- Japanese box art
- Developer(s): Skip Ltd.
- Publisher(s): Nintendo
- Director(s): Ryosuke Sumida
- Producer(s): Kensuke Tanabe Hiroshi Suzuki
- Designer(s): Tomoaki Fukuda Jun Taniguchi
- Writer(s): Kenichi Nishi
- Composer(s): Hirofumi Taniguchi
- Platform(s): Wii
- Release: JP: August 28, 2008;
- Genre(s): Action-adventure
- Mode(s): Single-player

= Captain Rainbow =

2008 video game

 is an action-adventure video game developed by Skip Ltd. and published by Nintendo for the Wii. The game was released exclusively in Japan on August 28, 2008.
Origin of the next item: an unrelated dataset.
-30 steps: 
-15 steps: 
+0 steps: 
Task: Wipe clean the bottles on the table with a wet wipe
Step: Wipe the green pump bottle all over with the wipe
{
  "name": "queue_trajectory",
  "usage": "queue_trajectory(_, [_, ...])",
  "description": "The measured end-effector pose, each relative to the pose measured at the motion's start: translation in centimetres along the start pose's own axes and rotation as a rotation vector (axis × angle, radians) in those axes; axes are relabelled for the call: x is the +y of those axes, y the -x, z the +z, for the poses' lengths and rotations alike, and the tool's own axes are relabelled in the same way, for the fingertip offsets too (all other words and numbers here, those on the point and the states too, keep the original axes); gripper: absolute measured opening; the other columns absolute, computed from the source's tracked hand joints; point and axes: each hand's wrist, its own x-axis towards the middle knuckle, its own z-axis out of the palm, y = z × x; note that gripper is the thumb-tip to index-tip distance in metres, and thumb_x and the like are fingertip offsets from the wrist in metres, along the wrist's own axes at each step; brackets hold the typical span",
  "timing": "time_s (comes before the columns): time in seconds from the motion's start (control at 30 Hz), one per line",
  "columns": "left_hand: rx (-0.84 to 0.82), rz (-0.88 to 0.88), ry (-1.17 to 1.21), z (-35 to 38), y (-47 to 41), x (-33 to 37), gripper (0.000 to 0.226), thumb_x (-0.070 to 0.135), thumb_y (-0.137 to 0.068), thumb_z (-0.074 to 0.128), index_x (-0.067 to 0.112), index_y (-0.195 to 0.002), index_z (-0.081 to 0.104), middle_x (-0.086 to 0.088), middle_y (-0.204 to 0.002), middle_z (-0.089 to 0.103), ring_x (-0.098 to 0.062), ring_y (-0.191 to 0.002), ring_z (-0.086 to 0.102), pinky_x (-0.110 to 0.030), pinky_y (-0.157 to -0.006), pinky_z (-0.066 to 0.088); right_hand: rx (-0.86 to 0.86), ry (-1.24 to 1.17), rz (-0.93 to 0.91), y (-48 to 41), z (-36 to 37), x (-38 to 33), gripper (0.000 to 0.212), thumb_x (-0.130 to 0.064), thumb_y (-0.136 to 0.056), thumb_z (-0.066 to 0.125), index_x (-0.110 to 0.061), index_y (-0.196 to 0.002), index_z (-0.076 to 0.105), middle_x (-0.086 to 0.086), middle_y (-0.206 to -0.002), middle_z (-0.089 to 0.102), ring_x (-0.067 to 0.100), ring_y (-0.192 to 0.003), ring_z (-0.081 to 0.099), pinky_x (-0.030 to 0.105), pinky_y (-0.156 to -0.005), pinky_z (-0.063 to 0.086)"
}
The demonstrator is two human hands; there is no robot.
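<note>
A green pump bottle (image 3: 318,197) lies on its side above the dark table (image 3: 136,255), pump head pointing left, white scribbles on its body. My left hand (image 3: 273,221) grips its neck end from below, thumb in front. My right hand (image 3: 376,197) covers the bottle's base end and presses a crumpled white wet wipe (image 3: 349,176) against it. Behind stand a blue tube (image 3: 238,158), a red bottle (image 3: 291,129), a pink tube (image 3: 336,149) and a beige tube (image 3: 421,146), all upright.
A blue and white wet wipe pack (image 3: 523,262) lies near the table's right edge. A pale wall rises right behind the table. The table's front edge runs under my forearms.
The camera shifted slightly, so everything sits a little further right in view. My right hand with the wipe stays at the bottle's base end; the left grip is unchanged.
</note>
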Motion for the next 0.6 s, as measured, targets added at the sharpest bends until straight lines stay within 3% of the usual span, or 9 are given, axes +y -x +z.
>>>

The game puts players in the role of Nick, an ordinary guy, whose alter ego "Captain Rainbow" was once a popular TV superhero. In order to regain his popularity, Nick travels to Mimin Island, a place where dreams are said to come true. Captain Rainbow is an action-adventure game that involves making friends with the other island residents (who are all lesser-known Nintendo characters), collecting "Kirarin" crystals, and granting their wishes.

==Plot==
The game's storyline follows Nick, who is able to transform into "Captain Rainbow", a yo-yo-wielding, tokusatsu-styled superhero that stars in his own TV show, but is no longer popular. To restore his popularity, Nick ventures to Mimin Island, an island where wishes are said to come true. Nick meets a vast array of past, minor Nintendo characters with their own dreams and wishes on his journey, such as Hikari from Shin Onigashima.

==Gameplay==
Captain Rainbow is an action-adventure game with gameplay divided into two parts. The adventure part of the game is set on enjoying the life on the island together with its other residents. Nick can go fishing, bug catching, and help the other islanders with their requests. Most of the requests can lead to various minigames, such as boxing, volleyball, fishing, and golf. Helping islanders would grant the player special, star-shaped crystals known as "Kirarin" ("Sparklies"). The action part of Captain Rainbow is based around those crystals. Each time 20 Kirarin are collected, a star would fall from the sky. The star could be carried to an altar at the top of the island where it would grant a wish. While carrying the star to the altar Nick is challenged by a mysterious Shadow who for unknown reasons wants the star for himself. If Nick succeeds in bringing the star to the altar there would be two choices left for him. He can either grant his own wish to become a popular hero again or grant the wish of one of the islanders and go back to finding other Kirarin.

== Reception ==
The four reviewers of Weekly Famitsu magazine scored Captain Rainbow a total of 31 out of 40. The panel was overall impressed by the game's writing and characters, especially due to the day and night cycles. They also enjoyed the gameplay, music, and tempo, but found the humor to be often vulgar.

Captain Rainbow was a financial disappointment. According to Media Create, the game only sold a scant 6,361 copies during its first week of release. A total of 22,682 copies were sold in Japan in 2008.